[TASK REQUIREMENTS]
Pictures in the listing below are skipped, while the lines from the "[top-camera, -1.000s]" line through the "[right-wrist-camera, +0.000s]" line are returned word for word.

[DATA EXTRACT]

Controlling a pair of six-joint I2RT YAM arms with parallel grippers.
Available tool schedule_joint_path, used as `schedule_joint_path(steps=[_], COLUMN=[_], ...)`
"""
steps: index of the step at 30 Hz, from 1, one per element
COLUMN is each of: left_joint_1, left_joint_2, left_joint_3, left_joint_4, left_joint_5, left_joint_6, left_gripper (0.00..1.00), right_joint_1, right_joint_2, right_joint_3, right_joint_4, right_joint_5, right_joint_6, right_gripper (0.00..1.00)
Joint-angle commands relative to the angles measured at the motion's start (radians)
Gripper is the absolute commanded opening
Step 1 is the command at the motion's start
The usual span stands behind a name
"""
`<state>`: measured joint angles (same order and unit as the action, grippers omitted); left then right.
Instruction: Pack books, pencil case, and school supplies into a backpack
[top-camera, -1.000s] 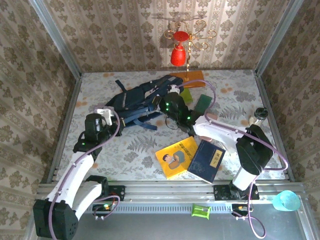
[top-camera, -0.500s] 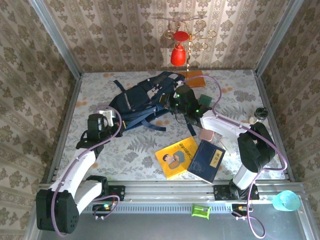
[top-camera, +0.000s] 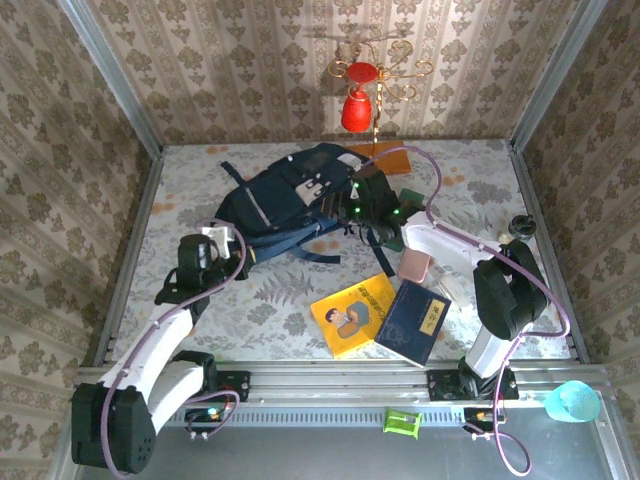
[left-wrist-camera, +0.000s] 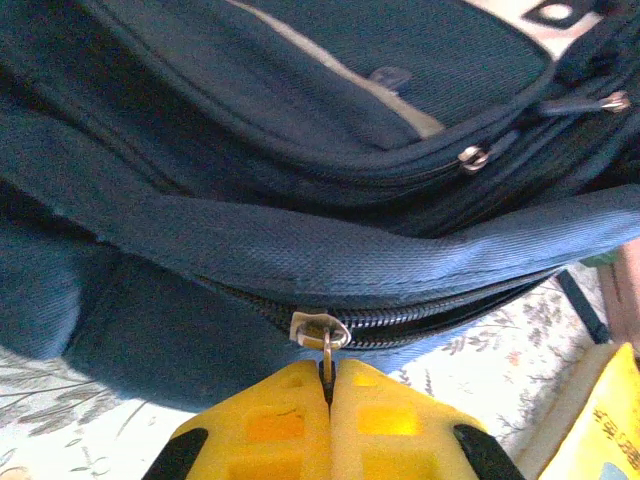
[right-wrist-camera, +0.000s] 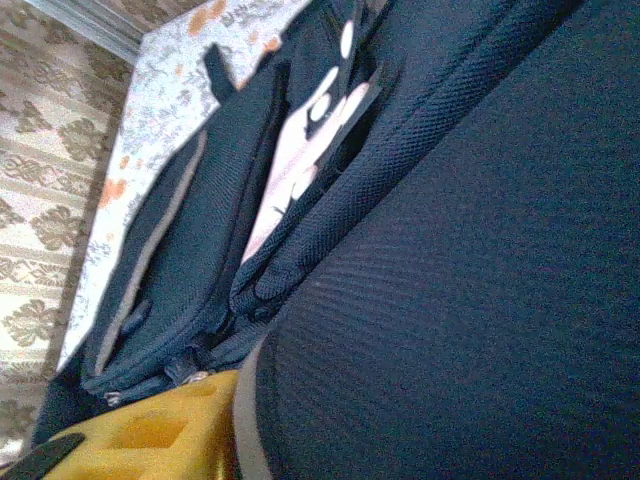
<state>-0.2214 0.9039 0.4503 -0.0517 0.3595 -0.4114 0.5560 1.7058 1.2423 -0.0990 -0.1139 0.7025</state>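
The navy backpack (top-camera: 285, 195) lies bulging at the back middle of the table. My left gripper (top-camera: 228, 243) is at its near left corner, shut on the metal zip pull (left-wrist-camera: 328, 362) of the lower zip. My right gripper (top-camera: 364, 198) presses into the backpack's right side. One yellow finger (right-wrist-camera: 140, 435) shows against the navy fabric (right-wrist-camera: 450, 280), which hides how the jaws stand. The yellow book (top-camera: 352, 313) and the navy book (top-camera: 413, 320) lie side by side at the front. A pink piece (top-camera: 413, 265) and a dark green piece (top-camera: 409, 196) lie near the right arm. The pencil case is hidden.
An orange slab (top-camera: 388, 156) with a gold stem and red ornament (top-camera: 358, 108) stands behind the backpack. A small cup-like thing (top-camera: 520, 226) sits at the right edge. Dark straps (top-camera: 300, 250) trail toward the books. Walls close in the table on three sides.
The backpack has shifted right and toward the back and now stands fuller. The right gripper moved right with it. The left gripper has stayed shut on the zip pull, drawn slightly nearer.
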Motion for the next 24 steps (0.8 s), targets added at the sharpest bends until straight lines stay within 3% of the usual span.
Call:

[RESPONSE BOX]
[top-camera, -1.000s] 
[top-camera, -0.500s] 
[top-camera, +0.000s] 
[left-wrist-camera, +0.000s] 
[right-wrist-camera, +0.000s] 

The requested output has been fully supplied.